[Stored records]
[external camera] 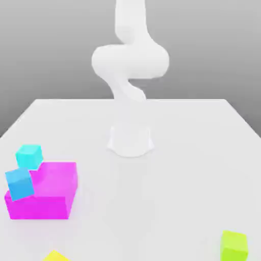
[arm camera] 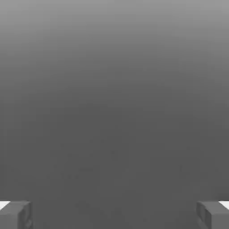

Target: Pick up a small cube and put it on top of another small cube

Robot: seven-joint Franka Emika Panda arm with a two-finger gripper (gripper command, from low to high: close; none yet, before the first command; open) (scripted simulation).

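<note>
The small cube [external camera: 234, 245] is lime-green and rests on the white table [external camera: 178, 153] near the front edge, at the exterior view's right. The white arm [external camera: 130, 61] rises from its base [external camera: 130, 140] at the table's middle, far from that cube. In the hand view my gripper [arm camera: 114, 215] is open, its two grey fingertips [arm camera: 15, 214] wide apart with nothing between them, facing a plain grey backdrop.
A large magenta block [external camera: 43, 196] sits at the exterior view's left. A cyan cube [external camera: 28, 156] stands behind it and a blue cube [external camera: 19, 183] leans against its left top edge. A yellow cube [external camera: 55, 256] pokes up at the front edge.
</note>
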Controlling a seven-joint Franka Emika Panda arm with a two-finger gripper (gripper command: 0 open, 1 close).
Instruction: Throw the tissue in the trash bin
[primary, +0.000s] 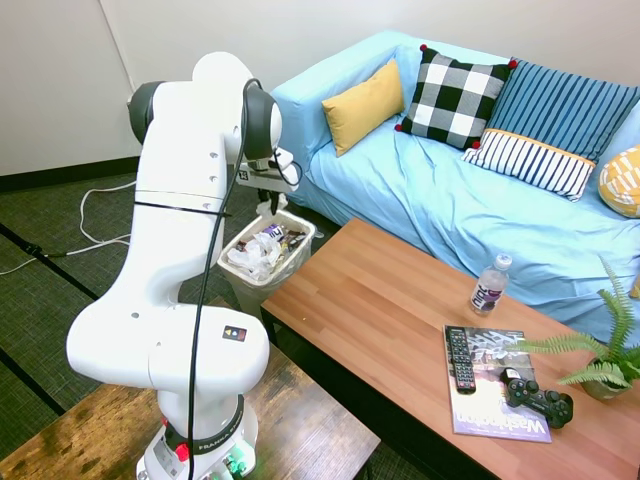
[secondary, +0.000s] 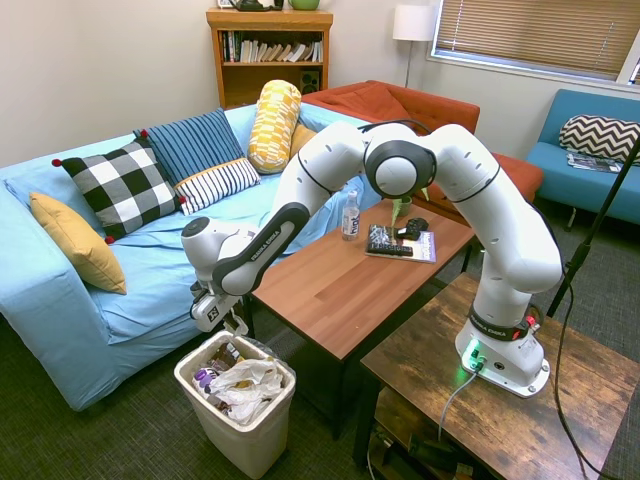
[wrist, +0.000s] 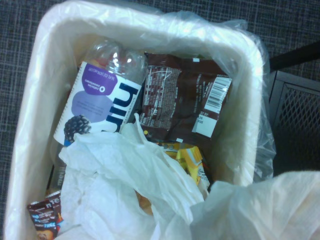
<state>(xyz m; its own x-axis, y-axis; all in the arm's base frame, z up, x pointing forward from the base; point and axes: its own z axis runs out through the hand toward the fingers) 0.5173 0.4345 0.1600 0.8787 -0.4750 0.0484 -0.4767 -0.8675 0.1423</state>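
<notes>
The trash bin (secondary: 262, 418) stands on the carpet at the end of the coffee table, lined with a white plastic bag. It also shows in the first exterior view (primary: 301, 228) and fills the wrist view (wrist: 250, 70). My gripper (secondary: 224, 322) hangs just above its rim on the sofa side, and in the first exterior view (primary: 268, 203) the arm partly covers it. A blurred white crumpled tissue (wrist: 265, 205) rises from the wrist view's lower right, over the bin's rim. Neither exterior view shows whether it is held.
Inside the bin lie a plastic bottle (wrist: 102, 95), dark wrappers (wrist: 185, 95) and white crumpled paper (wrist: 115, 170). The wooden coffee table (secondary: 340, 280) is right beside the bin, with a water bottle (primary: 488, 286), magazine and controllers. The blue sofa (primary: 470, 210) lies behind.
</notes>
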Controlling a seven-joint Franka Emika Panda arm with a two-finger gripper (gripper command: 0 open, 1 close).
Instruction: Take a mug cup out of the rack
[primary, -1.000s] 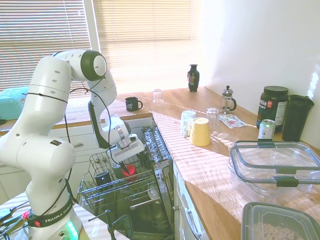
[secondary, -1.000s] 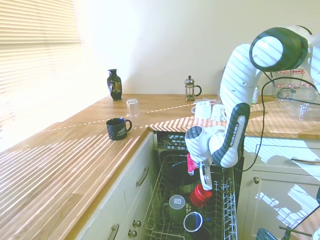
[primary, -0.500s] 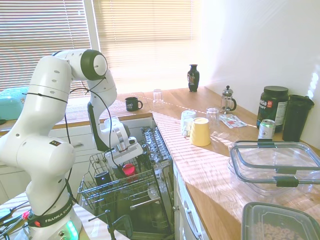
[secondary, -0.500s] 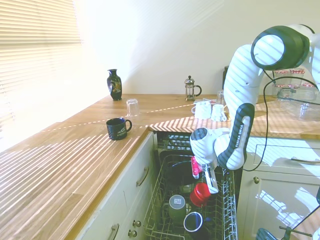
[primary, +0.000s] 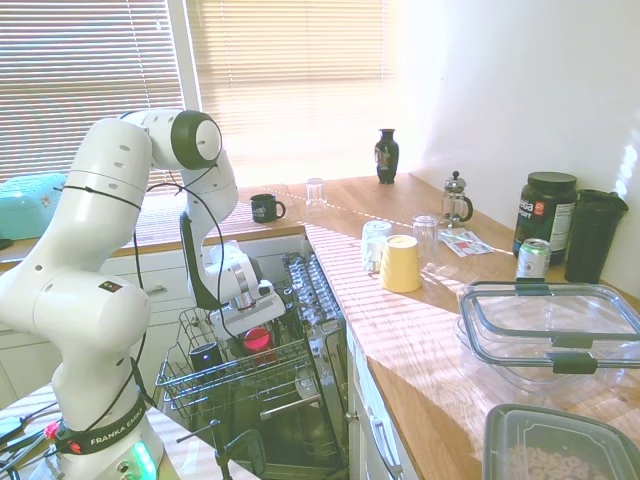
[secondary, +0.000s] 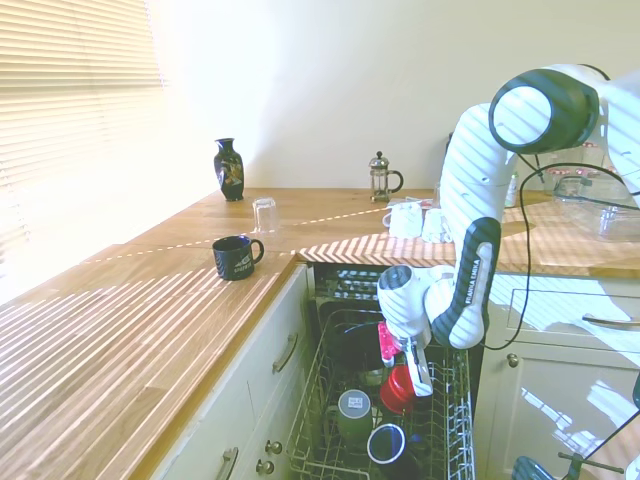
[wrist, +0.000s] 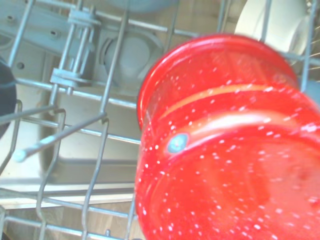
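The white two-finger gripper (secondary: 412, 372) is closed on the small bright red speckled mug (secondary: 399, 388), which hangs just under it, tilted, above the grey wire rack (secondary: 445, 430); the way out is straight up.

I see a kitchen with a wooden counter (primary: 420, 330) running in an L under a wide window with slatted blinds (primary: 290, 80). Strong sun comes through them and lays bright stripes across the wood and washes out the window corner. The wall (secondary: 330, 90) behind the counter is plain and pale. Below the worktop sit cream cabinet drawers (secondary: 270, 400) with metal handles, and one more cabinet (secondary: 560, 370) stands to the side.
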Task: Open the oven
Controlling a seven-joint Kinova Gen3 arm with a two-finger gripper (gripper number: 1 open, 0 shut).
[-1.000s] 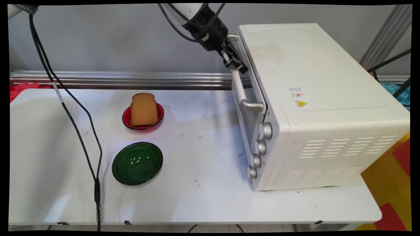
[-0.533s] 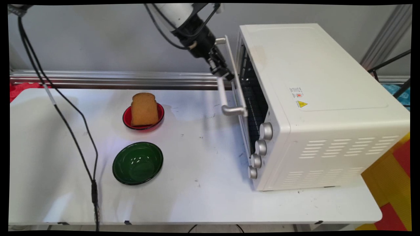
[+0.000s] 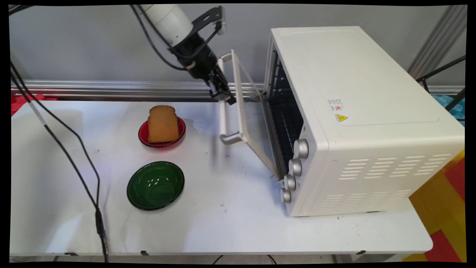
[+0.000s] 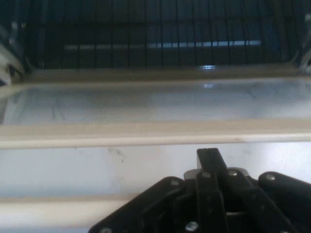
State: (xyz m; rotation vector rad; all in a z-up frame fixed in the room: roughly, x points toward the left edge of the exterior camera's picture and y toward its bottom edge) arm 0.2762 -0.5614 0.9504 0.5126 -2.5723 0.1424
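1 gripper [image 3: 223, 97] we saw clamped on the oven's [image 3: 357, 119] door handle [image 3: 223, 111], door [image 3: 253, 123] half open; bread [image 3: 162, 124] at its 9 o'clock.

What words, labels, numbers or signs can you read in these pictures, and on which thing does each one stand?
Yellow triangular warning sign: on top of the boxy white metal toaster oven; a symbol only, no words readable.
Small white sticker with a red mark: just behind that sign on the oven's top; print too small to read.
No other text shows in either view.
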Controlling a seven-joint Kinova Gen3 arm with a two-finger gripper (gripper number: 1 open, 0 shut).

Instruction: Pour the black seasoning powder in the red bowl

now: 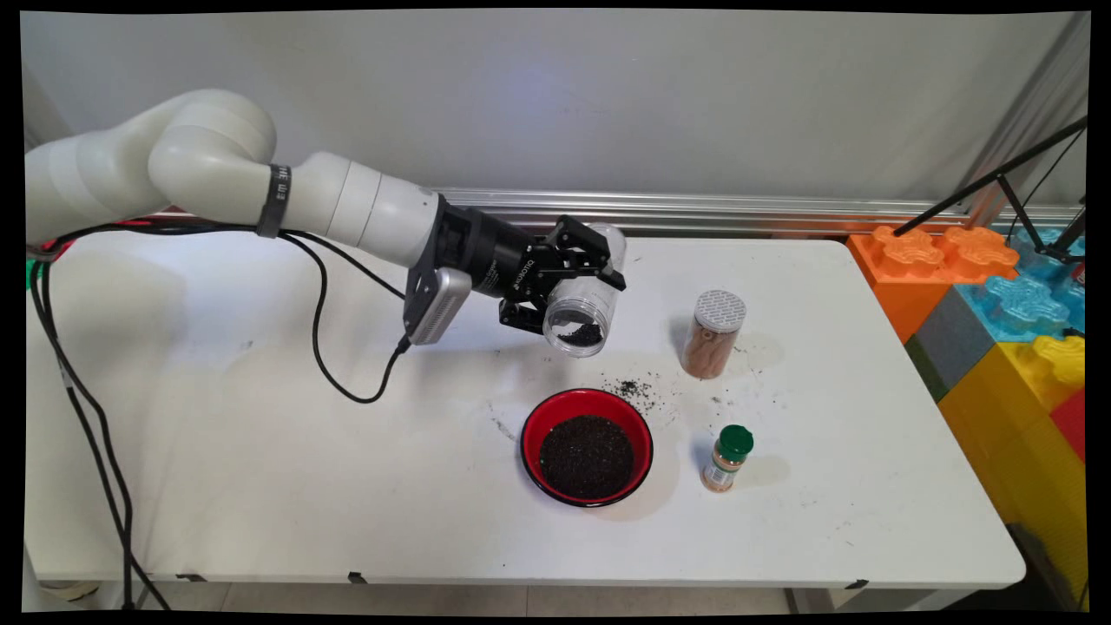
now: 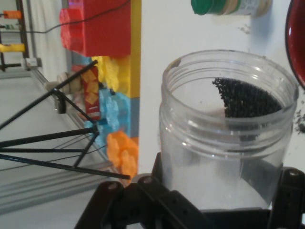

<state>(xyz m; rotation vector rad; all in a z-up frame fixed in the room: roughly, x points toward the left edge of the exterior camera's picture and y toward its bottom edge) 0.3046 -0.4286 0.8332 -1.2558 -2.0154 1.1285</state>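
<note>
- White arm segments reach in from the left, stretched nearly level above the surface (image 1: 260, 486), with black cables (image 1: 338, 347) drooping beneath them.
- At the arm's end the black hand (image 1: 568, 282) is clenched round a clear plastic jar (image 1: 583, 299), gripping it at the body from either side.
- That jar is held up off the surface and tipped over, its open mouth pointing down toward the near edge; it hangs above the middle of the surface, just behind the red bowl (image 1: 587, 447).
- Seen from the hand's own camera, the jar (image 2: 228, 129) is wide-mouthed, ribbed with thread at the rim and has no lid; a small heap of black grains (image 2: 245, 98) clings to the lower side near the mouth, and the rest of it looks empty.
- The red bowl has a black rim and stands on the surface holding a mound of the same dark grains.
- Spilled grains (image 1: 634, 388) lie scattered on the surface just behind the bowl and to its right.
- To the right of the jar stands a taller clear canister (image 1: 713, 334) with a pale patterned lid and brownish contents, upright.
- Nearer, beside the bowl on its right, stands a small spice bottle (image 1: 727, 458) with a green cap, also upright.
- Off the right end of the surface, large toy blocks (image 1: 998, 295) in orange, blue, yellow and red are stacked, with a black tripod leg (image 1: 989, 187) over them.
</note>
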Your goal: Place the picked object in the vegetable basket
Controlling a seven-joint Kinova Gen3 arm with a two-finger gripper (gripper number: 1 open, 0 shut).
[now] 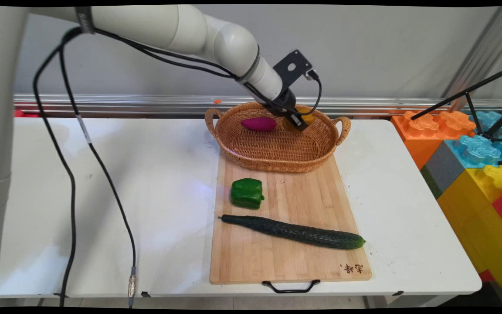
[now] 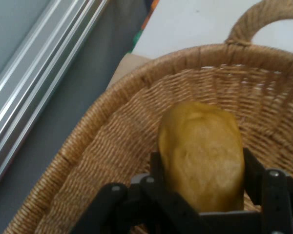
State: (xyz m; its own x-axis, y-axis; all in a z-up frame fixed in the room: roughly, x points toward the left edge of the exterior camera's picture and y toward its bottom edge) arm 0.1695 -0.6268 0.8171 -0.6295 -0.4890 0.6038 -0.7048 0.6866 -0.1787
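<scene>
A white table stands before a grey wall, with coloured foam blocks at its right. On it lies a bamboo cutting board bearing an oval woven wicker basket. The black two-finger gripper, lowered inside the basket, clamps a yellow-brown potato between its jaws.

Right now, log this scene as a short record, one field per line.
tool: shut on the yellow-brown potato, inside the oval wicker basket
also in basket: purple sweet potato, apart from the tool
basket position: on the bamboo cutting board's far end
on board: green bell pepper; long dark green cucumber nearer the front
support: white table
</scene>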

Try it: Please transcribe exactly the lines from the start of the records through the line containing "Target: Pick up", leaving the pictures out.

Task result:
[external camera] 
[arm camera] 

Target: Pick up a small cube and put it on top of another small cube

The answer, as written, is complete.